### Task objective
From the data below, retype exactly the lines starting with the one that contains "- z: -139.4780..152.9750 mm" and ending with the one that contains "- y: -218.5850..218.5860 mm", both included.

======== Listed records ========

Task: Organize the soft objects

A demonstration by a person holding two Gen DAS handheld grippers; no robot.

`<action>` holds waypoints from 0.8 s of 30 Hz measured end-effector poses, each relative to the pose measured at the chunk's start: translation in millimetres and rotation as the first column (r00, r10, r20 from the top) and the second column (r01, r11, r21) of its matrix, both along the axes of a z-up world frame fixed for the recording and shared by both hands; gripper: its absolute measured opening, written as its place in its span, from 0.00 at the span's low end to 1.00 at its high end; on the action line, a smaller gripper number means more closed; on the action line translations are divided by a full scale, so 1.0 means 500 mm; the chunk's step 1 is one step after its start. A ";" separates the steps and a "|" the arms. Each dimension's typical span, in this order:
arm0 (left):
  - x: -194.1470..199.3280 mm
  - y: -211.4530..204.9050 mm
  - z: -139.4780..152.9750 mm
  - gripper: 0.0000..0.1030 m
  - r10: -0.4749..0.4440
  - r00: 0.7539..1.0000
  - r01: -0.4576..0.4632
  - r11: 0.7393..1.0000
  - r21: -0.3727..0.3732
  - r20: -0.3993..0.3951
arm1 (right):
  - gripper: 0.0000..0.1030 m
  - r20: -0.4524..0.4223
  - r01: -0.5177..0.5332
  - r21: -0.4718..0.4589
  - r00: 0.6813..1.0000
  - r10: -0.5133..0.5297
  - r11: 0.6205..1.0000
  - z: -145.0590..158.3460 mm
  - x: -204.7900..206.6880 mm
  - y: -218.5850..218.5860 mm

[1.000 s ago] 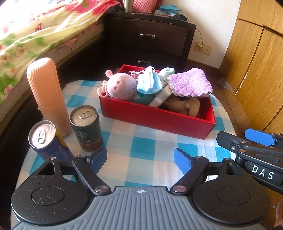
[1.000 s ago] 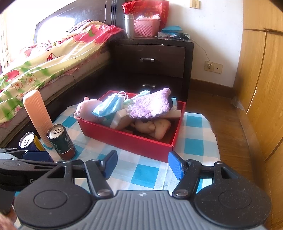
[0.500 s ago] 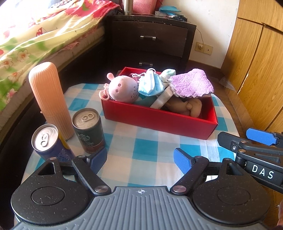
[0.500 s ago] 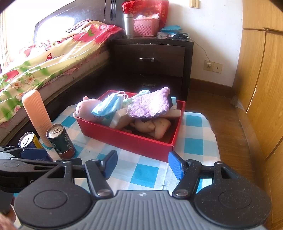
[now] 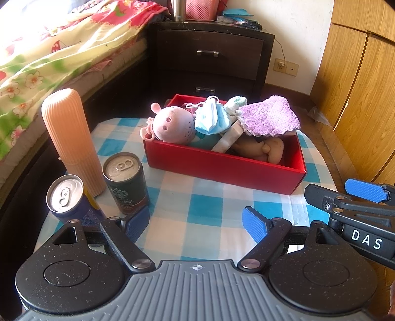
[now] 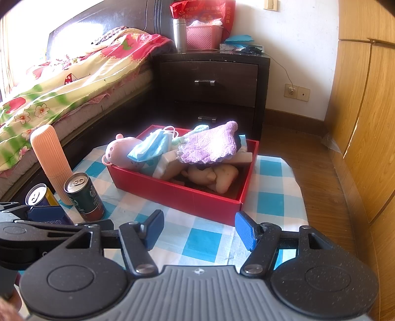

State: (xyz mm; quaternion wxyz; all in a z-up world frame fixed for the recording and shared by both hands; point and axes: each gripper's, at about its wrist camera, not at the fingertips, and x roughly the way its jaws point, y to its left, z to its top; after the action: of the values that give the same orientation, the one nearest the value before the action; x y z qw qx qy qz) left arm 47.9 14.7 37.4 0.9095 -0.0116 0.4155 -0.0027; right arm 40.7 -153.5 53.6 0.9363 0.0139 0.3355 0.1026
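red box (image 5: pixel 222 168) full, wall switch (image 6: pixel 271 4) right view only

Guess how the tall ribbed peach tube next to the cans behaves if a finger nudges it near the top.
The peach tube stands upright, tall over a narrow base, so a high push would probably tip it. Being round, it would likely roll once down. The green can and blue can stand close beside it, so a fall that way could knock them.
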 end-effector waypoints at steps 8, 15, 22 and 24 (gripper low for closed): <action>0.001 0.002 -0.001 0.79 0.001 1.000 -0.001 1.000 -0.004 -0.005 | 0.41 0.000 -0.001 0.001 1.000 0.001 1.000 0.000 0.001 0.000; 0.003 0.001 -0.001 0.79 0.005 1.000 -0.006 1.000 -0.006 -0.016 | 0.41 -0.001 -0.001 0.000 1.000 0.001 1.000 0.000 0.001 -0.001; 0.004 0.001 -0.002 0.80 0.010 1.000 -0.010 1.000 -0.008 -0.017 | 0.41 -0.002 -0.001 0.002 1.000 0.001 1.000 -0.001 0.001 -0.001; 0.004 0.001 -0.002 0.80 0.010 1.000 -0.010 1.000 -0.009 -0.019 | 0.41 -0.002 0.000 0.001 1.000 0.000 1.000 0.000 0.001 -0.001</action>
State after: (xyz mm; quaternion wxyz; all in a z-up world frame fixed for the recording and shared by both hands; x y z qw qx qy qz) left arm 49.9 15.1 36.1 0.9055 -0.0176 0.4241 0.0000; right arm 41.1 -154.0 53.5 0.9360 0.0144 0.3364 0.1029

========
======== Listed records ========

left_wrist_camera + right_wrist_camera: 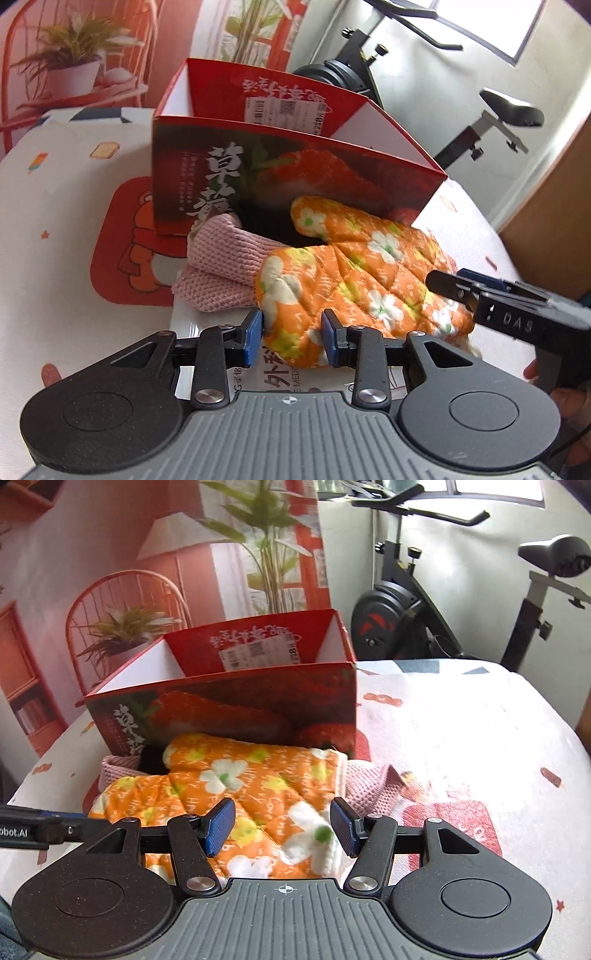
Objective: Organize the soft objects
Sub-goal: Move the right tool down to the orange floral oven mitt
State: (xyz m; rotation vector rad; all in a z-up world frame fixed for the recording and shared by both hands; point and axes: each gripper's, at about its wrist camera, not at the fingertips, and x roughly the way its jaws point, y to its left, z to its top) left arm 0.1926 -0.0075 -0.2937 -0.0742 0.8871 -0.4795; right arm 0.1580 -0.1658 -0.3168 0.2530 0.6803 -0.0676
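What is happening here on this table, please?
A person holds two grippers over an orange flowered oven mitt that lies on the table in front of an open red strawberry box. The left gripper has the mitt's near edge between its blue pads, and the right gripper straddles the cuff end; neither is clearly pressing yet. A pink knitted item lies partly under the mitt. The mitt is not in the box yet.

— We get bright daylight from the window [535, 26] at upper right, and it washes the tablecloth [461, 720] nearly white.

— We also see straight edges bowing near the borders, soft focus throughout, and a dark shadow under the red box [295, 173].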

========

### Solution to this task
  - z: -139.4780..152.9750 mm
  - gripper: 0.0000..0.1030 m
  - r10: -0.4749..0.4440
  - r00: 0.7539..1.0000
  - r01: -0.4576..0.4632
  - r11: 0.7393..1.0000
  - r21: -0.3727..0.3732
  - r20: -0.3993..0.3951
arm1 (right):
  - gripper: 0.0000..0.1030 m
  - r20: -0.4524..0.4223
  - r01: -0.5177..0.5332
  - r21: -0.4718..0.4589
  - r00: 0.6813..1.0000
  - r10: -0.5133..0.5297
  - r11: 0.6205..1.0000
  - z: -145.0590..158.3460 mm
  - x: -204.7900..206.6880 mm
  - y: -218.5850..218.5860 mm

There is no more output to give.